Project Directory

The ProjectDirectory class enables analysis across multiple Git repositories. It can aggregate metrics and insights from multiple repositories into a single output.

Overview

The ProjectDirectory class provides:

  • Analysis across multiple repositories

  • Aggregated metrics and statistics

  • Project-level insights

  • Multi-repository bus factor analysis

  • Consolidated commit history and blame information

Creating a ProjectDirectory

You can create a ProjectDirectory object in three ways:

Directory of Repositories

Create a ProjectDirectory from a directory containing multiple repositories:

from gitpandas import ProjectDirectory
project = ProjectDirectory(
    working_dir='/path/to/dir/',
    ignore_repos=['repo_to_ignore'],
    verbose=True,
    default_branch='main'  # Optional, will auto-detect if not specified
)

The ignore_repos parameter can be a list of repository names to exclude. This method uses os.walk to search for .git directories recursively.

Explicit Local Repositories

Create a ProjectDirectory from a list of local repositories:

from gitpandas import ProjectDirectory
project = ProjectDirectory(
    working_dir=['/path/to/repo1/', '/path/to/repo2/'],
    ignore_repos=['repo_to_ignore'],
    verbose=True,
    default_branch='main'  # Optional, will auto-detect if not specified
)

Explicit Remote Repositories

Create a ProjectDirectory from a list of remote repositories:

from gitpandas import ProjectDirectory
project = ProjectDirectory(
    working_dir=['git://github.com/user/repo1.git', 'git://github.com/user/repo2.git'],
    ignore_repos=['repo_to_ignore'],
    verbose=True,
    default_branch='main'  # Optional, will auto-detect if not specified
)

Available Methods

Core Analysis

# Commit history across repositories
project.commit_history(
    branch=None,          # Branch to analyze
    limit=None,           # Maximum number of commits
    days=None,           # Limit to last N days
    ignore_globs=None,   # Files to ignore
    include_globs=None   # Files to include
)

# File change history across repositories
project.file_change_history(
    branch=None,
    limit=None,
    days=None,
    ignore_globs=None,
    include_globs=None
)

# Blame analysis across repositories
project.blame(
    rev="HEAD",          # Revision to analyze
    committer=True,      # Group by committer (False for author)
    by="repository",     # Group by 'repository' or 'file'
    ignore_globs=None,
    include_globs=None
)

# Bus factor analysis across repositories
project.bus_factor(
    by="repository",     # How to group results ('projectd', 'repository', or 'file')
    ignore_globs=None,
    include_globs=None
)

Common Parameters

Most analysis methods support these filtering parameters:

  • branch: Branch to analyze (defaults to repository’s default branch)

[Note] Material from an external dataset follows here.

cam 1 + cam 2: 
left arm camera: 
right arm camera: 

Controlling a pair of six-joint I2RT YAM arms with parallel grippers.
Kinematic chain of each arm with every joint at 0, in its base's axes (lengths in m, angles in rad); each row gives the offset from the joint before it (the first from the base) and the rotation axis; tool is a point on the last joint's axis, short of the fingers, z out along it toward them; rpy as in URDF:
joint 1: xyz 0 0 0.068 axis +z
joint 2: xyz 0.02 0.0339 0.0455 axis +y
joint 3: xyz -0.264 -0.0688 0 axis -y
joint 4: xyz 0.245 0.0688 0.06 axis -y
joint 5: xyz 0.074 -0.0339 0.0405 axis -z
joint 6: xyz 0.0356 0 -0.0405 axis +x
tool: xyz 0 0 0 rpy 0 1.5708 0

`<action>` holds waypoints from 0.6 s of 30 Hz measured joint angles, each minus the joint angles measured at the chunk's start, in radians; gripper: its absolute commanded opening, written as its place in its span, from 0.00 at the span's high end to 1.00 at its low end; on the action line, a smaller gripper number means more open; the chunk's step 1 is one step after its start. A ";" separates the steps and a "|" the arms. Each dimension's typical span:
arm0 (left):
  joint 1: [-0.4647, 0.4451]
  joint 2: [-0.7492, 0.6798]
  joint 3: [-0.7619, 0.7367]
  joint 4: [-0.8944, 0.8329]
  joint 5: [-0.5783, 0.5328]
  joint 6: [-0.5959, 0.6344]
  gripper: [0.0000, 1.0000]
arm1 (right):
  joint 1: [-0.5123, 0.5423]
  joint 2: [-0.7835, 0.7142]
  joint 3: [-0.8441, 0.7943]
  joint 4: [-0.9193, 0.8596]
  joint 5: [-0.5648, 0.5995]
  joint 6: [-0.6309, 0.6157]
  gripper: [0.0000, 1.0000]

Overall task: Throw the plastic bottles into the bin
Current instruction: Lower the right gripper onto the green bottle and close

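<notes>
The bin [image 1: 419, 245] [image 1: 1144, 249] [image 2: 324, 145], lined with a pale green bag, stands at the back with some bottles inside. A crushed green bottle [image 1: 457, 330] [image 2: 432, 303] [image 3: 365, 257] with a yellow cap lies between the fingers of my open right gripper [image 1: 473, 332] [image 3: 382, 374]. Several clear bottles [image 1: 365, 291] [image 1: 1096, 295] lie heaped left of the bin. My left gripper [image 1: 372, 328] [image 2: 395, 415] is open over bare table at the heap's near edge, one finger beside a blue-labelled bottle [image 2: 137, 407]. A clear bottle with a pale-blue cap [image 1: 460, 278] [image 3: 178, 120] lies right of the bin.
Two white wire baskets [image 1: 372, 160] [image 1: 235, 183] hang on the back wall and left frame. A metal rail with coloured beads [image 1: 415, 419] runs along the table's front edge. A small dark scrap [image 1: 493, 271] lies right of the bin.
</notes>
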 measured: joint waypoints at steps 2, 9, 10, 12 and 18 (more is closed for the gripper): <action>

  • limit: Maximum number of commits to analyze

  • days: Limit analysis to last N days

  • ignore_globs: List of glob patterns for files to ignore

  • include_globs: List of glob patterns for files to include

  • by: How to group results (usually ‘repository’ or ‘file’)

API Reference

class gitpandas.project.ProjectDirectory(working_dir=None, ignore_repos=None, verbose=True, tmp_dir=None, cache_backend=None, default_branch='main')[source]

Bases: object

A class for analyzing multiple git repositories in a directory or from explicit paths.

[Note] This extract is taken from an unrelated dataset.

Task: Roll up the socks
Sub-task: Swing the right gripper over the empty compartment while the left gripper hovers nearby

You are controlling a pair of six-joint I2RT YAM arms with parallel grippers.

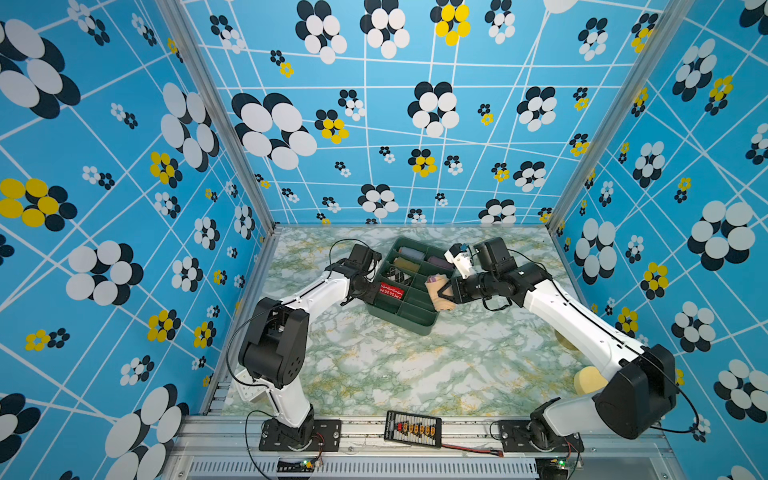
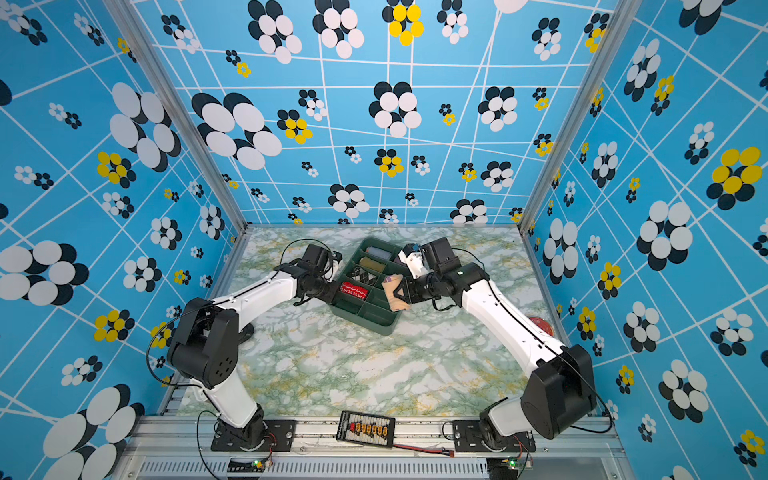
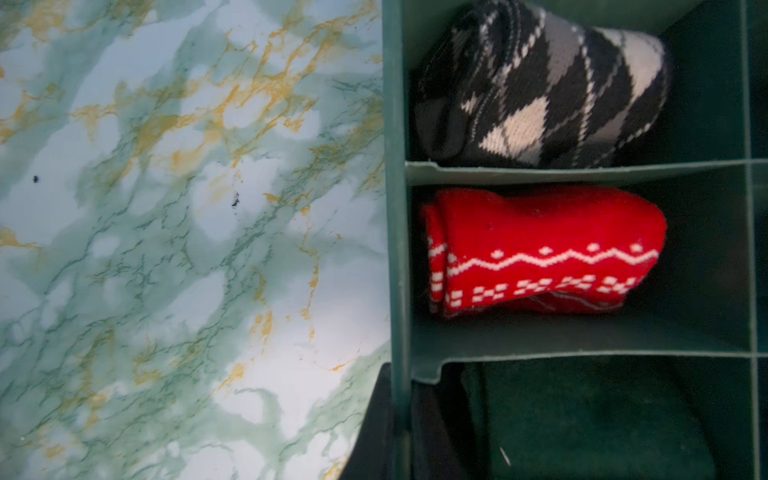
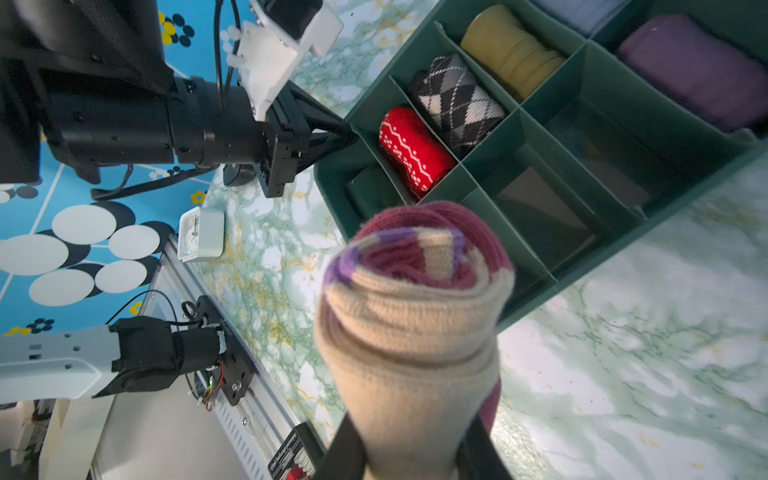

This class provides functionality to analyze multiple git repositories together, whether they are local repositories in a directory, explicitly specified local repositories, or remote repositories that need to be cloned. It offers methods for analyzing commit history, blame information, file changes, and other git metrics across all repositories.

Parameters:
  • working_dir (Union[str, List[str], None]) – The source of repositories to analyze: - If None: Uses current working directory to find repositories - If str: Path to directory containing git repositories - If List[str]: List of paths to git repositories or Repository instances

  • ignore_repos (Optional[List[str]]) – List of repository names to ignore

  • verbose (bool, optional) – Whether to print verbose output. Defaults to True.

  • tmp_dir (Optional[str]) – Directory to clone remote repositories into. Created if not provided.

  • cache_backend (Optional[object]) – Cache backend instance from gitpandas.cache

  • default_branch (str, optional) – Name of the default branch to use. Defaults to ‘main’.

Variables:
  • repo_dirs (Union[set, list]) – Set of repository directories or list of Repository instances

  • repos (List[Repository]) – List of Repository objects being analyzed

Examples

>>> # Create from directory containing repos
>>> pd = ProjectDirectory(working_dir='/path/to/repos')
>>> # Create from explicit local repos
>>> pd = ProjectDirectory(working_dir=['/path/to/repo1', '/path/to/repo2'])
>>> # Create from remote repos
>>> pd = ProjectDirectory(working_dir=['git://github.com/user/repo.git'])

Note

When using remote repositories, they will be cloned to temporary directories. This can be slow for large repositories.

Methods

__init__(working_dir=None, ignore_repos=None, verbose=True, tmp_dir=None, cache_backend=None, default_branch='main')[source]

Initialize a ProjectDirectory instance.

Parameters:
  • working_dir (Union[str, List[str], None]) – The source of repositories to analyze: - If None: Uses current working directory to find repositories - If str: Path to directory containing git repositories - If List[str]: List of paths to git repositories or Repository instances

  • ignore_repos (Optional[List[str]]) – List of repository names to ignore

  • verbose (bool, optional) – Whether to print verbose output. Defaults to True.

  • tmp_dir (Optional[str]) – Directory to clone remote repositories into. Created if not provided.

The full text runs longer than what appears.